2 Titus Andromedon — ‘Unbreakable Kimmy Schmidt’ (2015-2019)
Unbreakable Kimmy Schmidt was among Netflix’s first sitcom successes. The show starred Ellie Kemper as the titular character, a woman rescues after fifteen years with an underground cult. Wanting to experience life for the first time, Kimmy ventures to New York, where she rooms with struggling, flamboyant actor Titus Andromedon.
The ever-underrated Tituss Burgess plays Titus Andromedon with campy delight. Melodramatic and selfish but kind-hearted, Titus Andromedon is among the finest comedic creations of the new millennium. Titus could easily be a joke, a character far too outlandish to take seriously; however, Burgess brings some much-needed humanity to his characterization, turning Titus Andromedon into a Goliath of comedy.
1 BoJack Horseman — ‘BoJack Horseman’ (2014-2020)
Few comedy series have been so compelling and insightful in portraying such an array of issues as BoJack Horseman. The plot centers on the titular character, a faded sitcom star trying to stage a comeback by writing an autobiography while struggling with his declining mental health.

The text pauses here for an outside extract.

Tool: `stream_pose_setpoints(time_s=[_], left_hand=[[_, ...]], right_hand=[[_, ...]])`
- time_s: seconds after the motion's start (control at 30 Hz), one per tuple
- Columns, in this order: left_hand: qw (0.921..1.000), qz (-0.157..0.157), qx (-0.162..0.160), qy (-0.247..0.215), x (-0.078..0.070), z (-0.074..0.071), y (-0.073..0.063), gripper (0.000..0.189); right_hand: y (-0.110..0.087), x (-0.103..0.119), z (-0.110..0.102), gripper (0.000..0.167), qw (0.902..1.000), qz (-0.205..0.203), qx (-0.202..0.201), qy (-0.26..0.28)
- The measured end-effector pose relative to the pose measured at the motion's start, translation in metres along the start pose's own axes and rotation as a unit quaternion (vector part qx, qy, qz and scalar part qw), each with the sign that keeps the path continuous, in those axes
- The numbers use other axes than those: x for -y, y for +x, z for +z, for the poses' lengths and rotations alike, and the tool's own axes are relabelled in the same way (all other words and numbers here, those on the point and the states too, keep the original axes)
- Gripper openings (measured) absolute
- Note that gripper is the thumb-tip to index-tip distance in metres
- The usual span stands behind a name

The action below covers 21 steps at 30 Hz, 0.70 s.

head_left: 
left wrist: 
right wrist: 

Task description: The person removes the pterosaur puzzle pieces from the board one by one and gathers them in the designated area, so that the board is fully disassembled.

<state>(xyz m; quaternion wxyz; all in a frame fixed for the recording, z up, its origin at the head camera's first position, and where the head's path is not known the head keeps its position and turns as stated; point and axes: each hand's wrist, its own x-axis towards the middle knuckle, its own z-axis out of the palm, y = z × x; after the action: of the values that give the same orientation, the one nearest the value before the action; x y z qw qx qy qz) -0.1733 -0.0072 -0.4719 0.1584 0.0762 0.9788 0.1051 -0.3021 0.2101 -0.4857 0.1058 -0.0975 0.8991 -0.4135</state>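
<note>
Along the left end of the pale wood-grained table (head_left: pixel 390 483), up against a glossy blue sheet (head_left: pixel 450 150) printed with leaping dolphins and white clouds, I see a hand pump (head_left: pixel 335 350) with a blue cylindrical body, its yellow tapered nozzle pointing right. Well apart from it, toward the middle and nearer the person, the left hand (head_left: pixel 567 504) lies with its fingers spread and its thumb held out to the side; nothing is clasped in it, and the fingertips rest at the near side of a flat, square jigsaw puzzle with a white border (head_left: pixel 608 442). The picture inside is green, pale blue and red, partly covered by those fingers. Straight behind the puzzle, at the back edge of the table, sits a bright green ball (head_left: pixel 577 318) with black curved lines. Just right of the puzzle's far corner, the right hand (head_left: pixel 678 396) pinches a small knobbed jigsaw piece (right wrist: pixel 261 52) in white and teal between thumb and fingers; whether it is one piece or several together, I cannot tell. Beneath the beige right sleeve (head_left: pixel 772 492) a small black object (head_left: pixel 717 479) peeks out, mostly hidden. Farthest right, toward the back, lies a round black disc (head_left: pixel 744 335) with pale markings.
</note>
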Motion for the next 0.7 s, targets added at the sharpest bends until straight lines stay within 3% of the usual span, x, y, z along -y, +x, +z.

Deftly blending dark comedy, satire, pathos, and sympathy, BoJack Horseman is arguably the best sitcom on Netflix. BoJack is a complex and fascinating character full of contradictions: depressive, self-interested, self-loathing, and narcissistic, BoJack is the clash between humor and tragedy, a creature that audiences can simultaneously relate to and be appalled by. BoJack is not an easy character to get used to, and it’s a true testament to voice actor Will Arnett and the show’s writers that he has become such a crucial part of modern pop culture.